We should always, but rarely do, consider incentives. To understand a business’ sales results, understand its sales folks’ comp plan. To understand a society, understand the basis of its economy. Resource-extracting endeavors like coal mining encourage owners to make their one-time harvest as fast and profitably as possible. Self-sustaining enterprises like Nepali hill farms that require terraces to be maintained for food this year also enable them to raise crops next year, and their descendants in future years. The different bases of the two economies drive short-term-only or short-and-long-term-optimizing behaviors.
Coal mining and subsistence farming are illustrations. I’m no romantic about village life.

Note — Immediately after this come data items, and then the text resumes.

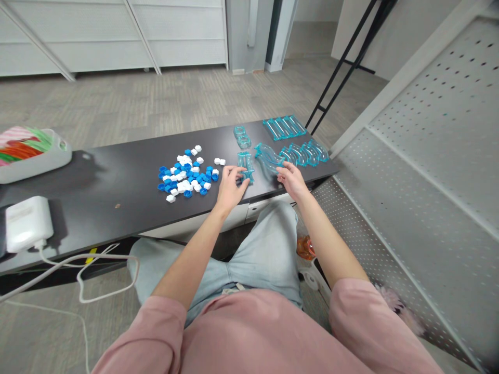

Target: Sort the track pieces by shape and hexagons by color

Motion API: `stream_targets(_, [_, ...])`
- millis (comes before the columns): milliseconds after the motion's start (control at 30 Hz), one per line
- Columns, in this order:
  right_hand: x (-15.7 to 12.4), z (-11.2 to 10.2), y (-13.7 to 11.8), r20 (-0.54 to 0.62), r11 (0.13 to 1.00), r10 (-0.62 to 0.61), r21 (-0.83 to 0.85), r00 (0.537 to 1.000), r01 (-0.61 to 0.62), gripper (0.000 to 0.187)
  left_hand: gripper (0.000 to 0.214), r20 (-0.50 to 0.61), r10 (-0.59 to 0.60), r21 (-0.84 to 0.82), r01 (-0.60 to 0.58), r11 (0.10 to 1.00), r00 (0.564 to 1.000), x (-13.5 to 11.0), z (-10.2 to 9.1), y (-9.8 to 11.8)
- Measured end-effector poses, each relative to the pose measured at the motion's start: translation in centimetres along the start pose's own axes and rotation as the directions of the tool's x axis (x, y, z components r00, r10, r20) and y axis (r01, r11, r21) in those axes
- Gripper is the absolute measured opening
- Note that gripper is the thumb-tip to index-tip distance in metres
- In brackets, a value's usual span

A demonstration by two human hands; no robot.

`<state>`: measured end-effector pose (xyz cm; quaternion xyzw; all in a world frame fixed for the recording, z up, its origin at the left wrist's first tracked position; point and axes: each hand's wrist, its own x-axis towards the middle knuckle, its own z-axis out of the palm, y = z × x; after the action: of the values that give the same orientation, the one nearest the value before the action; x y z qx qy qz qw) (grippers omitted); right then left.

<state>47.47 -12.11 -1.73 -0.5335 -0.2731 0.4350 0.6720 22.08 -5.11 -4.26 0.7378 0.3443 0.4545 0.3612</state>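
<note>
My left hand (230, 187) pinches the near end of a short clear-blue track piece (246, 165) between thumb and fingertips. The piece lies flat on the black table (117, 182), close to the table's near edge, pointing away from me.

Just right of that track piece lies a wavy track piece (268, 156). My right hand (291, 179) rests its fingertips on the wavy piece's near end, fingers loosely spread and gripping nothing. Both wrists hang over the table's near edge, above my knees.

Further right of the short track piece, a row of curved pieces (307, 152) runs almost to the table's right end, with little bare surface beyond it. Behind and to the right of the track piece, a row of straight pieces (284, 127) sits against the far edge. Directly behind the track piece, two small looped pieces (242, 136) lie near it.

Left of the track piece, a pile of blue and white connectors (186, 174) spreads out, its nearest bits just beside my left hand. Beyond the pile the black top is bare for a long stretch. Far left of the track piece stand a white box (26, 222) with a cable (97, 259) drooping over the near edge, and a tray of coloured strips (31, 150). A white perforated panel (421, 197) slopes close past the table's right end.
</note>
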Motion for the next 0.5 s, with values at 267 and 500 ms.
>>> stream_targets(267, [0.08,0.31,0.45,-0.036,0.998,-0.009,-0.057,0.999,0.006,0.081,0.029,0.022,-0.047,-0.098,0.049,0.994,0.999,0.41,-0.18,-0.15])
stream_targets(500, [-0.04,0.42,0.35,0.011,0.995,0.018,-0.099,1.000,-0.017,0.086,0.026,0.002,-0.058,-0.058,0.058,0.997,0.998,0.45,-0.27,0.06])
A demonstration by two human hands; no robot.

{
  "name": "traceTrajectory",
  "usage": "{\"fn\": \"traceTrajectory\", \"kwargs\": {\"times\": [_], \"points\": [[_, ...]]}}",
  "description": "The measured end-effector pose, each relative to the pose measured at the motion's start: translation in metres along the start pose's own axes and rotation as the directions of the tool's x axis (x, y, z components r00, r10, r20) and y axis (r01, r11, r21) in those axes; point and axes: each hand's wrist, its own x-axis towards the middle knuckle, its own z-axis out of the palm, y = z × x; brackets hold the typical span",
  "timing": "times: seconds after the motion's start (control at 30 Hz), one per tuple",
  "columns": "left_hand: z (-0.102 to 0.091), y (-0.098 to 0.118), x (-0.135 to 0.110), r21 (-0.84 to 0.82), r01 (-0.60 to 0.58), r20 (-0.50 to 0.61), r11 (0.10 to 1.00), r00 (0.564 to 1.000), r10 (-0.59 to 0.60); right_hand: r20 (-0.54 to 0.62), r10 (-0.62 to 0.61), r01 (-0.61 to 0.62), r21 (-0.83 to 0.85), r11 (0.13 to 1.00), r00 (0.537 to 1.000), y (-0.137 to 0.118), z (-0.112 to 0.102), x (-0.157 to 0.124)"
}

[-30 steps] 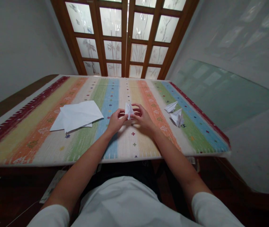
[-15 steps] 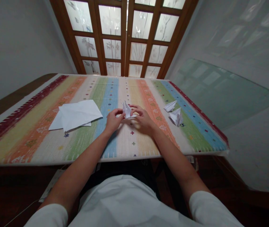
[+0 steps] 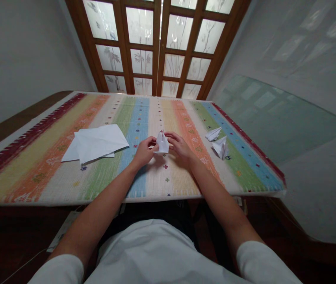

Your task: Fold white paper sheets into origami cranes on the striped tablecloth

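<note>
A small piece of white folded paper [image 3: 163, 144], with a pointed top and a flat lower edge, is held up just above the cloth at the middle of the table. My left hand [image 3: 145, 150] pinches its left side between thumb and fingers. From the right, my right hand [image 3: 180, 146] has its fingertips on the paper's other side, the fingers partly behind it. Two folded paper pieces with pointed ends, one nearer [image 3: 221, 148] and one farther [image 3: 213, 134], lie to the right of my right hand.
Overlapping white paper sheets [image 3: 101, 142] lie on the left of the table. A striped tablecloth [image 3: 97, 185] covers most of the tabletop. Beyond its far edge stand wooden doors with glass panes [image 3: 157, 51]; a wall [image 3: 309, 157] rises on the right.
The folded paper has been turned, so a broader face now shows toward me. My right fingers have shifted from its front to its right side. The other papers stay put.
</note>
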Motion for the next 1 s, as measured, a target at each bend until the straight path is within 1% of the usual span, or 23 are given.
{"fn": "traceTrajectory", "kwargs": {"times": [0.1,0.2,0.3,0.4,0.5,0.57,0.67,0.83,1.0], "points": [[0.0023,0.0009,-0.0037,0.056,-0.055,0.058,0.997,0.997,0.051,-0.024,0.014,-0.013,0.039,0.999,1.000,0.0010,-0.0019,0.0010],[0.0035,-0.0006,-0.0046,0.100,-0.111,0.057,0.989,0.993,0.106,-0.036,0.031,-0.029,0.056,0.998,0.999,0.0027,-0.0041,0.0028],[0.0029,-0.0018,-0.0040,0.116,-0.133,0.046,0.984,0.991,0.129,-0.054,0.056,-0.050,0.090,0.995,0.997,0.0033,-0.0056,0.0036],[0.0025,-0.0013,-0.0045,0.113,-0.142,0.058,0.983,0.989,0.137,-0.008,0.072,-0.071,0.094,0.993,0.997,0.0030,-0.0059,0.0023],[0.0035,-0.0002,-0.0062,0.111,-0.137,0.090,0.984,0.988,0.127,0.069,0.077,-0.080,0.051,0.995,0.995,0.0024,-0.0060,0.0004],[0.0045,0.0001,-0.0069,0.102,-0.124,0.109,0.987,0.988,0.113,0.094,0.072,-0.076,0.041,0.996,0.993,0.0020,-0.0063,-0.0004],[0.0050,-0.0008,-0.0065,0.068,-0.107,0.124,0.992,0.987,0.098,0.102,0.052,-0.058,0.061,0.996,0.993,0.0006,-0.0066,-0.0010],[0.0041,-0.0030,-0.0041,0.026,-0.081,0.106,0.996,0.991,0.078,0.105,0.042,-0.053,0.100,0.994,0.994,-0.0026,-0.0050,-0.0022],[0.0044,-0.0034,-0.0041,0.017,-0.059,0.119,0.998,0.991,0.057,0.083,0.044,-0.051,0.086,0.995,0.996,-0.0002,-0.0039,-0.0022]]}}
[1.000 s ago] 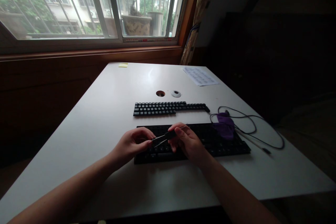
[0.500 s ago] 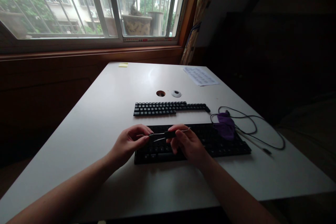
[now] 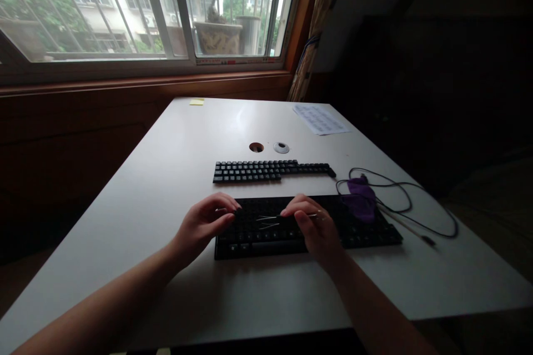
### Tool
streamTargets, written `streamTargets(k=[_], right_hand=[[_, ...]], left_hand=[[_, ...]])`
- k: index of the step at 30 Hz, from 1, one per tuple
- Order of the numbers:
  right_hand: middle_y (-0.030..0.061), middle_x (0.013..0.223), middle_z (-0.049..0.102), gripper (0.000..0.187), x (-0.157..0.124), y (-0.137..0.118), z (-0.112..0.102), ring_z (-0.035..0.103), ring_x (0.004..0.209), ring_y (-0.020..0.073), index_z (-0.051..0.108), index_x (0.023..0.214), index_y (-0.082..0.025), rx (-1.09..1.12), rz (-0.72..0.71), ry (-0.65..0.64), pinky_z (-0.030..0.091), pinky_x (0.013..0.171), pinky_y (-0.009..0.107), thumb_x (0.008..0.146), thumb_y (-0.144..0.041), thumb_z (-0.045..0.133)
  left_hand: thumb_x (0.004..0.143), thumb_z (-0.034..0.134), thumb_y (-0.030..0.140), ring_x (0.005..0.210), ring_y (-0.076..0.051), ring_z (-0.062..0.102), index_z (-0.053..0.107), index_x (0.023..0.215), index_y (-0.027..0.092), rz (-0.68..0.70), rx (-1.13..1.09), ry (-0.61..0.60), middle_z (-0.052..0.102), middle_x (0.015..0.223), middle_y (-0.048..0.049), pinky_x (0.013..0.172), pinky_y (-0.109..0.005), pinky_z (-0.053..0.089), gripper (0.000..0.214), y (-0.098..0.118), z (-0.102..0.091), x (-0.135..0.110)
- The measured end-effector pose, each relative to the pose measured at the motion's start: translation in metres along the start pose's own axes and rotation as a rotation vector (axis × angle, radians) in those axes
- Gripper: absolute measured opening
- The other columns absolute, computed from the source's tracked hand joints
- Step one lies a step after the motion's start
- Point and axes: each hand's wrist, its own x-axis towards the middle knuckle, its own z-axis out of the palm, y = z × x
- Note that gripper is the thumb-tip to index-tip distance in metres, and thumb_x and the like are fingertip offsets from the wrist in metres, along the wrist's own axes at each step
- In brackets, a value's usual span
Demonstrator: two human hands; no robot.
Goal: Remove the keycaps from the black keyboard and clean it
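A black keyboard lies in front of me, with keys still along its near rows and right side. Over its middle my right hand grips a wire keycap puller, whose thin metal prongs point left and have nothing visible between them. Above the keyboard's left end is my left hand, its fingertips pinched on a small black keycap, mostly covered by the fingers. Beyond the keyboard, removed keycaps stand in tidy rows on the white table.
A purple cloth rests over the keyboard's upper right corner. Beside it a black cable loops across the table. Farther back are a round hole, its grey cover, printed sheets and a yellow sticky note.
The keycap puller has drawn away to the right with my right hand, off the left fingertips. My left hand stays nearly in place, holding the keycap.
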Motion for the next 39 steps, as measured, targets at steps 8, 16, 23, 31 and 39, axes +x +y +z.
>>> streamTargets(k=[8, 16, 23, 31, 39], right_hand=[[0.0058, 0.095, 0.060, 0.030, -0.001, -0.010, 0.010, 0.058, 0.087, 0.0188, 0.062, 0.118, -0.025, -0.184, -0.241, -0.150, 0.051, 0.077, 0.036, 0.093, -0.012, 0.051], [0.0027, 0.080, 0.062, 0.026, -0.002, -0.015, 0.034, 0.057, 0.070, 0.0152, 0.065, 0.115, -0.026, -0.250, -0.304, -0.096, 0.050, 0.064, 0.028, 0.089, -0.019, 0.065], [0.0033, 0.078, 0.063, 0.022, -0.003, -0.017, 0.035, 0.057, 0.068, 0.0150, 0.067, 0.108, -0.024, -0.252, -0.279, -0.074, 0.050, 0.062, 0.028, 0.088, -0.016, 0.067], [0.0030, 0.077, 0.065, 0.020, -0.002, -0.017, 0.033, 0.059, 0.069, 0.0156, 0.069, 0.107, -0.026, -0.290, -0.290, -0.079, 0.051, 0.064, 0.030, 0.088, -0.019, 0.066], [0.0045, 0.090, 0.066, 0.013, 0.004, -0.012, -0.015, 0.063, 0.083, 0.0186, 0.069, 0.100, -0.025, -0.485, -0.072, 0.043, 0.053, 0.076, 0.033, 0.092, -0.021, 0.061]], left_hand=[[0.086, 0.068, 0.013, 0.088, -0.019, 0.065, 0.067, 0.089, 0.015, 0.151, 0.159, -0.123, 0.067, 0.096, -0.0101, 0.074, -0.028, 0.056, 0.003, 0.008, 0.012, -0.006], [0.087, 0.066, 0.011, 0.090, -0.020, 0.066, 0.065, 0.092, 0.016, 0.190, 0.187, -0.155, 0.067, 0.098, -0.0107, 0.075, -0.029, 0.057, 0.007, 0.000, 0.014, -0.008], [0.085, 0.066, 0.007, 0.093, -0.020, 0.067, 0.065, 0.095, 0.016, 0.187, 0.204, -0.199, 0.066, 0.102, -0.0108, 0.078, -0.030, 0.059, 0.013, 0.001, 0.016, -0.009], [0.086, 0.065, 0.010, 0.091, -0.019, 0.066, 0.065, 0.093, 0.016, 0.177, 0.258, -0.201, 0.066, 0.100, -0.0108, 0.076, -0.029, 0.059, 0.009, 0.003, 0.015, -0.008], [0.087, 0.065, 0.013, 0.090, -0.018, 0.064, 0.066, 0.089, 0.015, 0.167, 0.371, -0.136, 0.062, 0.099, -0.0095, 0.074, -0.026, 0.056, 0.004, 0.001, 0.006, -0.001]])
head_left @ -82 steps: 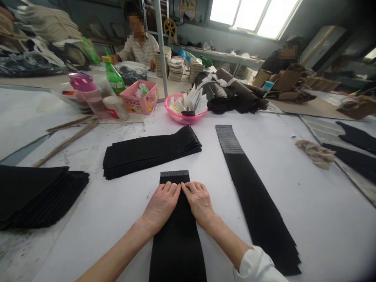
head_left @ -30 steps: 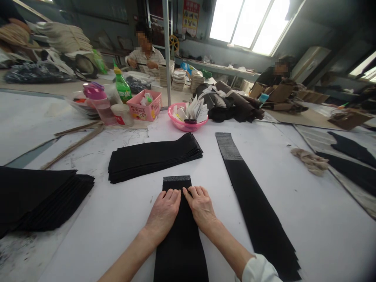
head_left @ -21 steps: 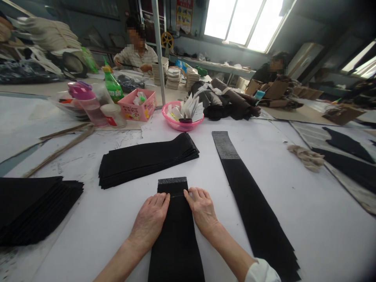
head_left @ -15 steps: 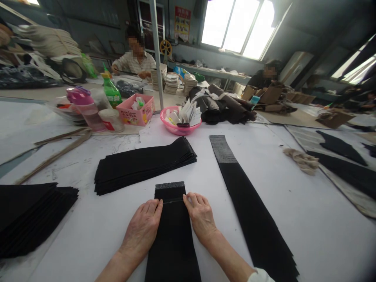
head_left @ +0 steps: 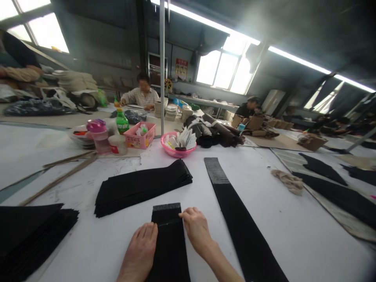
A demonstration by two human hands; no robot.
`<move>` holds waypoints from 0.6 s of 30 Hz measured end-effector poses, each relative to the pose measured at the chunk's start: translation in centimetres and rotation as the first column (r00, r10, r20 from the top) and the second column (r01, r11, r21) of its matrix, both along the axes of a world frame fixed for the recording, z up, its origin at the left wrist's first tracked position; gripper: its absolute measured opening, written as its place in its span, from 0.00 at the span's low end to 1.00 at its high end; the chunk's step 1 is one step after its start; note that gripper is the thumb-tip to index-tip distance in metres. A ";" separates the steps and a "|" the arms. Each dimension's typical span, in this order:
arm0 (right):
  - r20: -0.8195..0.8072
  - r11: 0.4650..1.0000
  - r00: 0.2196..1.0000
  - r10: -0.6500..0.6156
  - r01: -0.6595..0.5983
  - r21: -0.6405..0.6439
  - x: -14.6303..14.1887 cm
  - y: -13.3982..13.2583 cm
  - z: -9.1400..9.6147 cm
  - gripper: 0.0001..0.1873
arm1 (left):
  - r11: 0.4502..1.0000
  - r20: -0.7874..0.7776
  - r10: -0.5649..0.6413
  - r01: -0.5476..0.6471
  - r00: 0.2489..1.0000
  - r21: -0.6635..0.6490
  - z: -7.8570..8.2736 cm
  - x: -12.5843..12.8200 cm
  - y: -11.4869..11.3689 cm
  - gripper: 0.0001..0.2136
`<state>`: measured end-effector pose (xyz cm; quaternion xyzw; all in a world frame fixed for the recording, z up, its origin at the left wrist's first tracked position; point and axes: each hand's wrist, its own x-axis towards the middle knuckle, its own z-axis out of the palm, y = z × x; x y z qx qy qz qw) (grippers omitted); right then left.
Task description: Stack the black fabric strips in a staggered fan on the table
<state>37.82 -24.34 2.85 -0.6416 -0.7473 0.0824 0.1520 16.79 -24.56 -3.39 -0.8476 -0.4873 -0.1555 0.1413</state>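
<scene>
A black fabric strip lies lengthwise in front of me, with a grey speckled band across its far end and a crosswise line just below that band. My left hand is closed at the strip's left edge, fingertips beside the line. On the opposite edge, my right hand pinches the fabric a little farther up. To the right rests a long stack of black strips with a grey-marked far end. Beyond my hands is a stack of black fabric pieces; another dark stack sits at the left.
A pink basket of papers stands by a metal pole. Left of it are a pink box, a green bottle and a lidded jug. A beige cloth lies at right. Co-workers sit across the table.
The view has tilted upward, so the table appears lower. My right fingertips have shifted slightly up the strip's edge; my left hand stays near the crosswise line.
</scene>
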 end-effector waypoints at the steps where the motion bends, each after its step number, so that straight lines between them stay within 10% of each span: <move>1: 0.006 1.000 1.000 0.011 -0.011 -0.027 -0.6 0.6 0.1 0.09 | 0.999 0.008 -0.006 0.005 1.000 0.033 -0.4 0.0 0.2 0.20; 10: -0.023 0.955 0.998 0.053 -0.057 -0.290 -2.8 3.7 1.5 0.12 | 0.996 0.332 -0.078 0.058 0.940 0.068 -1.9 -1.0 1.2 0.10; 14: -0.178 0.945 0.981 0.072 -0.124 -0.303 -1.9 3.0 4.1 0.09 | 0.968 0.733 0.155 0.045 0.662 -0.245 -0.5 -1.6 1.0 0.22; 18: -0.538 0.947 0.843 0.001 -0.174 -0.270 -0.8 2.0 7.1 0.08 | 0.744 0.840 0.479 0.390 0.255 -0.543 2.3 -0.8 -1.2 0.24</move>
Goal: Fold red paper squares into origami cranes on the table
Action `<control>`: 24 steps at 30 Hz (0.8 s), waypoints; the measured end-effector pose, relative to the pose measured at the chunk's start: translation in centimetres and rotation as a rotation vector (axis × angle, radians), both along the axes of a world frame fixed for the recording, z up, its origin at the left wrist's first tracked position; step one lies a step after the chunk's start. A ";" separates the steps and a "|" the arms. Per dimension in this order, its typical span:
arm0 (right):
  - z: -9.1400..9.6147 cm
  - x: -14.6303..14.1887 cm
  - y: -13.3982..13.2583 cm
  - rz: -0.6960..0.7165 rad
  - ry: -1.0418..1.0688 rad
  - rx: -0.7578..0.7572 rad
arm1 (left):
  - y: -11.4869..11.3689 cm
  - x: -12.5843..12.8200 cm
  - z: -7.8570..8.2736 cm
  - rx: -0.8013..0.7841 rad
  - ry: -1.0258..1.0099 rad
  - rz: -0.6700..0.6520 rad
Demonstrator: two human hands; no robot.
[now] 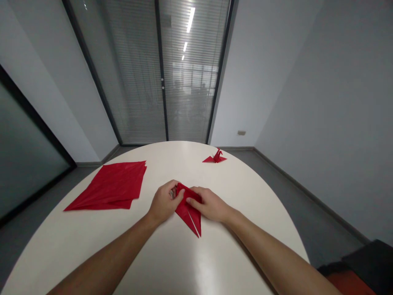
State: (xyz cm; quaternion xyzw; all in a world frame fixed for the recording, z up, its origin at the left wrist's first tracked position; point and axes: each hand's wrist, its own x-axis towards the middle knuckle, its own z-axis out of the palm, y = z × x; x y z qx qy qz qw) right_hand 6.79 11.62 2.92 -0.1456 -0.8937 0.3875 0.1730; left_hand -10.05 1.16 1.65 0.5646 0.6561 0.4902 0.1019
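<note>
A partly folded piece of red origami paper (188, 215) is between my two hands, just above or on the white table. Its lower end splits into two narrow points aimed toward me, with a thin gap between them. My left hand (166, 200) grips the upper left edge, thumb on top and fingers curled behind. On the right side, my right hand (211, 203) pinches the paper with its thumb laid across the front. The fingertips behind the paper are partly hidden.
A stack of red paper sheets (118, 184) lies on the left of the round white table (153, 254). A folded red paper crane (216, 157) stands near the far right edge. A black and red object (362, 266), perhaps a chair, is at the lower right.
</note>
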 end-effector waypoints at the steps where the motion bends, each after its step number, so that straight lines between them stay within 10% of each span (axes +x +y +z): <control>1: 0.0 0.0 0.0 0.000 -0.003 0.029 | 0.0 0.0 0.0 0.000 0.001 0.005; 7: 0.6 0.1 -0.4 0.029 0.019 0.055 | 0.1 0.0 0.2 0.018 -0.011 0.014; 24: -0.9 0.2 1.6 0.118 0.096 -0.464 | 0.7 -0.7 -0.8 0.046 -0.303 0.005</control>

My sheep needed care every day; care in bad weather, intensive care in lambing season, care when I was sick, care that must be expert or they would die. It’s hard and stressful work that never ends and sheep die in disasters no matter what. There are much easier ways to support oneself. All I’m saying is we should notice negative side-effects of the way we live and consider if there are better ways.
So, in future posts I will take a canary down some jointly-owned, private-public mine-shafts that are disproportionately rewarding for their owners and harmful to others. Four that seem especially problematic are the:
- Miilitary-industrial mine-shaft that keeps us in a ruinously costly perpetual state of war
- Washington-Big Oil mine-shaft that keeps us in a military trap in the Middle East and keeps climate change off our agenda
- Washington-healthcare industry mineshaft, our largest at 17% of GDP, which costs us twice as much as in any other rich country and makes us the only one without universal healthcare
- Washington-Wall Street one that supplies almost every US Treasury secretary and paved the way for financial crisis, mega-bailouts and not a single prosecution of criminals.
I will also explore the economic and social impact of technology. The UK coal miners who improved their lives by increasing their relative power later lost their livelihood to new machines. New technologies like that can greatly increase capital returns by replacing human labor, which increases unemployment and pushes down wages. That cuts society’s ability to pay for the newly automated products and services, and everything else.
I will try to shed light on how governments can respond to:
- A great imbalance of power in part of the economy
- New technologies that will have disruptive economic and social impact.